We had a clinical presentation today from Richard Hass, a mitochondrial disease expert with UCSD’s Mitochondrial and Metabolic Disease Center. It was tough. He presented case after case of doomed little children who basically all die within a few years of an acute metabolic crisis caused by their mutated mitochondria or electron transport chain enzymes. Basically, for some reason mutated mitochondria tend to out-reproduce wild type (“normal”) mitochondria and so a person with these mutations tends to develop a higher ratio of mutated to wild type within their cells… and especially within cells of tissues that exercise a lot or continually turn over.

And then he brought in a little toddler with Leigh’s Syndrome, which is basically a rapid, fatal degenerative disease. The kid had undergone several acute episodes, had major neurodegenerative damage, was weak, not independently mobile, and spasmodic. Yet he was happy as a pig in shit to be out of his convalescent room and performing in front of a room full of people. Although there are several highly experimental treatments for mitochondrial diseases that involve RNA silencing, gene splicing, and other speculative and risky treatments, none of them can help this nice little boy in time. Basically, he’s being treated with mostly over-the-counter vitamin and mineral supplements, like Co-Q and B Complex, all precursors to functional elements of the electron transport chain. Basically what they sell in the back pages of those dodgy life extension magazines. It’s like being a doctor in the 19th century, basically prescribing like a naturopath. His parents were there and sometimes looked like they were losing it, and at other times were humourous. This made me very sad.
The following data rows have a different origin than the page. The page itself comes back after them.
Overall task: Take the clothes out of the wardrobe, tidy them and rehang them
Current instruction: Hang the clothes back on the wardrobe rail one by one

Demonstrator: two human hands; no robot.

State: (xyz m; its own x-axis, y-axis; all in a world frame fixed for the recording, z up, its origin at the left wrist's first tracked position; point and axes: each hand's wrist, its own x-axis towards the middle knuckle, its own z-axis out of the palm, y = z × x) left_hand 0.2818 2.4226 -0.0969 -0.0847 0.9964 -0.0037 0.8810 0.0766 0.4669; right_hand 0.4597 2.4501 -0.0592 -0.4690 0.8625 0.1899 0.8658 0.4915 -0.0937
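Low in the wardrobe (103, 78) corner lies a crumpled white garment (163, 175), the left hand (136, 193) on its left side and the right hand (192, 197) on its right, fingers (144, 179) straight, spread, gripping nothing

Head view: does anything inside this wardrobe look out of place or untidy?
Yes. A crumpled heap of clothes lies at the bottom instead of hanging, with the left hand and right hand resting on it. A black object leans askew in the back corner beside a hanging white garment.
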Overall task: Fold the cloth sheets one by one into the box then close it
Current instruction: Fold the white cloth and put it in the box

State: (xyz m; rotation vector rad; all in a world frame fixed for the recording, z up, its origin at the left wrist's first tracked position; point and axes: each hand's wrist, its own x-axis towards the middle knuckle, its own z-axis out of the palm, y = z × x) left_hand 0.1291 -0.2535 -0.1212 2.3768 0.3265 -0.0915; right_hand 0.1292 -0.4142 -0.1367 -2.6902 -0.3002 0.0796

And there was an older woman, who had developed a different kind of mitochondrial diease that manifested in her 40s. As we age, our mitochondria accumulate more and more mutations but she seems to have been dealt a raw deal from birth. Her symptoms manifested as unusual lethargy and trouble keeping up with her friends’ exercise routines. This worried me because, let’s face it, who hasn’t felt this? But she also had certain eyelid-related features (“Betty Davis Eyes”) throughout her life.

Haas then explained an interesting hypothesis of his. He sees many athletes in their 40s whose drop off in performance is much more rapid than normal aging. He thinks it’s possible that strenuous exercise and a fitness regimen has encouraged the proliferation of mitochondria in these people and, unfortunately, their diseased mitochondria tend to reproduce faster, crowding out the others. When they are functioning aerobically, channelling electrons, everything’s cool. But when they slow down, or rest,their’s not enough throughput for these hyper-overgrown mitochondria networks and free radicals are produced as the system chokes like a bad engine, producing DNA damage that proliferates. It’s an interesting theory.